Synaptic transport of human immunodeficiency virus-Tat protein causes neurotoxicity and gliosis in rat brain

Annadora J. Bruce-Keller, Ashok Chauhan, Filomena O. Dimayuga, Jillian Gee, Jeffrey N. Keller, Avindra Nath

Research output: Contribution to journalArticle

Abstract

Neurodegeneration, synaptic alterations, and gliosis are prominent features of human immunodeficiency virus (HIV) encephalitis, but HIV encephalitis is distinct from other viral encephalitides because neurodegeneration occurs in uninfected neurons at anatomical sites that are often distant from the site of viral replication. The HIV protein Tat is both neurotoxic and proinflammatory; however, its contribution to HIV-related synaptic dysfunction remains unknown. To determine the consequences of continuous Tat production in brain, we genetically engineered rat C6 glioma cells to stably produce Tat and stereotaxically infused these cells into the rat striatum or hippocampus. We discovered that HIV-Tat protein could be transported along anatomical pathways from the dentate gyrus to the CA3/4 region and from the striatum to the substantia nigra, resulting in behavioral abnormalities, neurotoxicity, and reactive gliosis. This demonstrates a unique neuronal transport property of a viral protein and establishes a mechanism for neuroglial dysfunction at sites distant from that of viral replication.

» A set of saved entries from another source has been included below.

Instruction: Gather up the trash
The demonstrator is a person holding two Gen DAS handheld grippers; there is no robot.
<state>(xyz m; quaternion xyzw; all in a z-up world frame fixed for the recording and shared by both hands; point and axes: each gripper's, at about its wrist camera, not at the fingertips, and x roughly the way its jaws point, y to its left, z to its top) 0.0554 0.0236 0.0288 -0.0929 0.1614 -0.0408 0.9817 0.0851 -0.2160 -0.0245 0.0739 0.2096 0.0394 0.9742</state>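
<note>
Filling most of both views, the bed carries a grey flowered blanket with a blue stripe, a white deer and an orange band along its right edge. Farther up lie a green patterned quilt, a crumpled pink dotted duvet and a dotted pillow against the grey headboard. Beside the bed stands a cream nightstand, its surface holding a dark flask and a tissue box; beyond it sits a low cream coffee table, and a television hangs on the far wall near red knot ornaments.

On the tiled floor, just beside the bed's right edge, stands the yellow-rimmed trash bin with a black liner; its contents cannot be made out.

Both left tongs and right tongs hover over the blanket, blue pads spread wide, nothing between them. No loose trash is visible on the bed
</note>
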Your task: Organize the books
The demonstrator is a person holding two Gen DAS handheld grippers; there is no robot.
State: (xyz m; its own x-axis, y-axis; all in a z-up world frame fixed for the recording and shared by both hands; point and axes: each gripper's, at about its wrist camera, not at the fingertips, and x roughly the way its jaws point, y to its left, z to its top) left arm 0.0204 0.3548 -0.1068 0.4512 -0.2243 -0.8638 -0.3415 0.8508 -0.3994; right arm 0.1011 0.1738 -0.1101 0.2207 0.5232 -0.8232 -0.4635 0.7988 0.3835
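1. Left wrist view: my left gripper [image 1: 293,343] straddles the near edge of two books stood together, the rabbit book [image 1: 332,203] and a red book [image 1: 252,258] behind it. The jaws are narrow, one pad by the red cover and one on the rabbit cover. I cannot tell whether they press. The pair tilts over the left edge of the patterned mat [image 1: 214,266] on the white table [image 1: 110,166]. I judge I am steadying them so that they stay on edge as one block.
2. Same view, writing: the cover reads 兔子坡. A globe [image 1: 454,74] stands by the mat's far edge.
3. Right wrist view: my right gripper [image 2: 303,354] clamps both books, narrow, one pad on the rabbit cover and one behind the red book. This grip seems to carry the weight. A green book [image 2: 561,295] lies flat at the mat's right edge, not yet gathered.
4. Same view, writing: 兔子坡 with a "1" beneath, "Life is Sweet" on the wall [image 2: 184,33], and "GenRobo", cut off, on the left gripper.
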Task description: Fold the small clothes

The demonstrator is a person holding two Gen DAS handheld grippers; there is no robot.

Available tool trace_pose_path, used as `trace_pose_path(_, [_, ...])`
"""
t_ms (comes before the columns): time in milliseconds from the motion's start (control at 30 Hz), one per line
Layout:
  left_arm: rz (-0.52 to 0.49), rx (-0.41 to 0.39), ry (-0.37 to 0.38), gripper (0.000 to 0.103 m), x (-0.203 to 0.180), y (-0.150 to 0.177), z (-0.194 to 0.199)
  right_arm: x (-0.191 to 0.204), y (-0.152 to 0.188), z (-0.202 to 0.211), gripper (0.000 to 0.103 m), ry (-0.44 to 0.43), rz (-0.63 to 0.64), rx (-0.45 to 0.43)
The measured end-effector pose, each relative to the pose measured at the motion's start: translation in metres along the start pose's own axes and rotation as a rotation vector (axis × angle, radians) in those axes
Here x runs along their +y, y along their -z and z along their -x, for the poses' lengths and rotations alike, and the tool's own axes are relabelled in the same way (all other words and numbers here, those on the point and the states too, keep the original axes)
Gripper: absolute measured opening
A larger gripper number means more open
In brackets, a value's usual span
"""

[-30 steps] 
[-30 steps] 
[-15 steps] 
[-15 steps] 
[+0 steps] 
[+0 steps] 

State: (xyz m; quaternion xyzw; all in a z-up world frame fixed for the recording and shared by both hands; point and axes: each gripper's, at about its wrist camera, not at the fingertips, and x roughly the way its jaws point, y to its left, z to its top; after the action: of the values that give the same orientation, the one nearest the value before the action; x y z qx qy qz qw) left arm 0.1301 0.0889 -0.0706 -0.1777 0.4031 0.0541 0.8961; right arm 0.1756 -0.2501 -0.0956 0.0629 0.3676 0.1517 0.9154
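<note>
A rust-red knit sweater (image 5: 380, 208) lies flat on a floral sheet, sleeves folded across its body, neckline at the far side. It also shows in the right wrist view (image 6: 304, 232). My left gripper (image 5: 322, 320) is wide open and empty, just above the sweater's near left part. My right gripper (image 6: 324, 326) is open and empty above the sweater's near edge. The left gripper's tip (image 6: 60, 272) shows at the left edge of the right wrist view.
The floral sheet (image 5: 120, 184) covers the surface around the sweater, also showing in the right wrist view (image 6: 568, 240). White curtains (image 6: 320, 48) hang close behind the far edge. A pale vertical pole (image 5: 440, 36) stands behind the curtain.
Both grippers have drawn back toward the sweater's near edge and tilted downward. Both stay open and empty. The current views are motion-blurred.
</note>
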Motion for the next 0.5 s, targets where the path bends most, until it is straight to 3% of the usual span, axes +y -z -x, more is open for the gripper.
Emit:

Tat may thus be an important participant in brain dysfunction in HIV dementia.

Original languageEnglish (US)
Pages (from-to)8417-8422
Number of pages6
JournalJournal of Neuroscience
Volume23
Issue number23
StatePublished - Sep 10 2003

Keywords

  • AIDS dementia
  • Basal ganglia
  • Hippocampus
  • Inflammation
  • Neurodegeneration
  • Synaptic transport

ASJC Scopus subject areas

  • Neuroscience(all)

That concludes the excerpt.